Geophysics professor Josh Keyes (Aaron Eckhart), is the guy who figures out why people are dropping dead midsentence, why pigeons are flying blindly into buildings and whacking people in the head and why (gasp) the space shuttle had to make an emergency landing in the Los Angeles riverbed. He takes his theories to Conrad Zimsky (Tucci), a pompous but published scientist and soon the pentagon is demanding an audience with both of them and options for a quick fix. The fix comes with the help of Ed “Braz” Brazzleton (Lindo), a genius who just so happens to be working on a laser-beam craft that looks like a giant stone earthworm which can drill straight through to the core (if they’re lucky), French atomic scientist Sergei Leveque (Tcheky Karyo) – a pal of keyes who doesn’t really seem to do much of anything, Space shuttle heroes Major Rebecca “Beck” Childs (Hilary Swank), and her flight commander, Robert Iverson (Bruce Greenwood) who’ll pilot the craft, and finally, super hacker Rat (D.J. Qualls) who has the cyber skills to hack the “whole planet”, a.k.a. the Internet, thus keeping the public ignorant and panic-free when they realize certain doom is barreling down on them.

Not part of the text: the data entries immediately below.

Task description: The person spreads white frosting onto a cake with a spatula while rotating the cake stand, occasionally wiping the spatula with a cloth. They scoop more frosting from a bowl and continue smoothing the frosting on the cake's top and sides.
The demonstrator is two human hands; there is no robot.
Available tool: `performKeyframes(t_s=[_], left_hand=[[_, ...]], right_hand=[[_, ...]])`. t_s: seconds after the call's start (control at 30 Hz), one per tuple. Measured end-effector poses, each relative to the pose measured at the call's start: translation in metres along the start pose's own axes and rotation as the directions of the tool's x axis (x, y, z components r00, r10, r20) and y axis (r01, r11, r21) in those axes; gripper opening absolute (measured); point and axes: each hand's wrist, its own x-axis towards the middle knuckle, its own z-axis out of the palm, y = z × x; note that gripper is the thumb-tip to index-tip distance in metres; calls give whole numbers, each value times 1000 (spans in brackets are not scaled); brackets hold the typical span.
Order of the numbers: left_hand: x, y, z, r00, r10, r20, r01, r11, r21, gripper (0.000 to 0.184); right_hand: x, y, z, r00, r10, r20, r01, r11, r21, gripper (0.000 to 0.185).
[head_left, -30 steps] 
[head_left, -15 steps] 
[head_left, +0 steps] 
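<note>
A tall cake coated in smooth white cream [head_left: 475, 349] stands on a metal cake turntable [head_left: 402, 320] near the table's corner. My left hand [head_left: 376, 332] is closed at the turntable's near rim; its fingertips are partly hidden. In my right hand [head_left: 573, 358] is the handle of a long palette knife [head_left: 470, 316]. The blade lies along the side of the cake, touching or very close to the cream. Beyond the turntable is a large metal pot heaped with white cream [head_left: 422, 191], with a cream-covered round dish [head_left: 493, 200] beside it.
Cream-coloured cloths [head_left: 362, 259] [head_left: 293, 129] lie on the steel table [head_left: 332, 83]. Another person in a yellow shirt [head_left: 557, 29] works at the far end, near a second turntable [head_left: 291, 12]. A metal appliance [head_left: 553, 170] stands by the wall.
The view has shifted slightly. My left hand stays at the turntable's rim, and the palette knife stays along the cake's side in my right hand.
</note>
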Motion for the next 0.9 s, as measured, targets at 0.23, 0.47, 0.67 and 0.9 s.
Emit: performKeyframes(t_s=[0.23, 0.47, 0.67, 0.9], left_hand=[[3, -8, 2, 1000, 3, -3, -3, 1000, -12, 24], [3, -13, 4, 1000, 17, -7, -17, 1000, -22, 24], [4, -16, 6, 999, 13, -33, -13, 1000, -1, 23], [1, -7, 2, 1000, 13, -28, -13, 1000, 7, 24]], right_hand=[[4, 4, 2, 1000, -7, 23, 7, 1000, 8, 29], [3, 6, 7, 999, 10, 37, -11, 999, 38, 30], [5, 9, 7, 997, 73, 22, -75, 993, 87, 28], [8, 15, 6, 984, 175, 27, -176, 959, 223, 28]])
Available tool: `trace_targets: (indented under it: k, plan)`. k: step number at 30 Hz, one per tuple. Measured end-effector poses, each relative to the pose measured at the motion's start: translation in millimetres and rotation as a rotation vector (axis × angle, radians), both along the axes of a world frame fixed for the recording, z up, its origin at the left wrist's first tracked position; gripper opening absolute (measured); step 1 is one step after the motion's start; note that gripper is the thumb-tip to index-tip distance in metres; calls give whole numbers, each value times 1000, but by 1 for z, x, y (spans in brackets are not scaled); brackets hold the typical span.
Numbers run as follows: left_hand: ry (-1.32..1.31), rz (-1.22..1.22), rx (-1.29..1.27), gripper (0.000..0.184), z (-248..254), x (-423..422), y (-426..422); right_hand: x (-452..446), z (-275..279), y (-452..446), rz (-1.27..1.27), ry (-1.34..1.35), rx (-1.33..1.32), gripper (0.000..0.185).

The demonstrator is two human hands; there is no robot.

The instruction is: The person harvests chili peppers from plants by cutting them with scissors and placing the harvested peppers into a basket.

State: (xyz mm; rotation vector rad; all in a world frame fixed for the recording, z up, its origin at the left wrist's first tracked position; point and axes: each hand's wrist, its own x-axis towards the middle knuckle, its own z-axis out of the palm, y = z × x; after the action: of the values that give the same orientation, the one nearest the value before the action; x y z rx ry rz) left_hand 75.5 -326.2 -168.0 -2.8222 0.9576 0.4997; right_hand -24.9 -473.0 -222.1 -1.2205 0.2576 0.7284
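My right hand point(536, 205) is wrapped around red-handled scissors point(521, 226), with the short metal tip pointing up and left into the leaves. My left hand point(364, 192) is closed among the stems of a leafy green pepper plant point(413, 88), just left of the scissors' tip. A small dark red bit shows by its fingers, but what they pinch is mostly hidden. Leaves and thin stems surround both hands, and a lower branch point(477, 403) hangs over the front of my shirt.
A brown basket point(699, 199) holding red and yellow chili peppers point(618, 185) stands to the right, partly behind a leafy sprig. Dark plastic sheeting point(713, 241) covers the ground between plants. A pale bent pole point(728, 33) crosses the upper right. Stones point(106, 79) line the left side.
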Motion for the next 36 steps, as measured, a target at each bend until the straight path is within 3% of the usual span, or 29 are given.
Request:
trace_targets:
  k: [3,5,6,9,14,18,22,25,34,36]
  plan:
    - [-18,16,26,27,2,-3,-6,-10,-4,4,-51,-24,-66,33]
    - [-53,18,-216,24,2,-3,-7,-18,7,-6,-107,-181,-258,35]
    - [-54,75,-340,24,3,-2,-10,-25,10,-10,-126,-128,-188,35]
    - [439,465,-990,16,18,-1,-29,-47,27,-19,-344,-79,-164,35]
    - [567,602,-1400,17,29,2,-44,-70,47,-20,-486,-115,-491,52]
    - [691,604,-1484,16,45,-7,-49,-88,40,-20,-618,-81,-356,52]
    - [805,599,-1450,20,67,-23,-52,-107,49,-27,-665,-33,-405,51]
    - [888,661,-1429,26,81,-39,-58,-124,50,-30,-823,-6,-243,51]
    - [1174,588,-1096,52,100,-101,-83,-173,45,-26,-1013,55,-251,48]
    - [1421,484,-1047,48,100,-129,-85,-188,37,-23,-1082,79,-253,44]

Lotta says: Unbelievable is the ship: first that anyone was working on such a device and why, secondly, that it could be readied in 3 months – that’s the timeframe for certain doom – no matter how many people, how much money or how many experts chip in. Unbelievable is that anyone could go outside the ship in pressure suits many miles beneath the earth’s surface and survive. Unbelievable is that the stupid thing could actually work. But it does and certain doom is averted one more time. But I rather enjoyed this lame tale, nonetheless! There are some expected heroic deaths along the way but thankfully the filmmakers avoided a bigger disaster that would have been created had they shoved a romance between Swanks’ and Eckhart’s characters at us. Surface disasters like the lightning storms and buildings being blasted apart are fairly generic. But the special effects to depict middle earth are, actually, quite effective. And it’s there that the majority of the story takes place.
It’s rated PG-13 for sci-fi life/death situations and brief strong language. Also stars: Richard Jenkins as Gen. Thomas Purcell, the man in charge of the mission and Alfre Woodard as Stick, a NASA controller.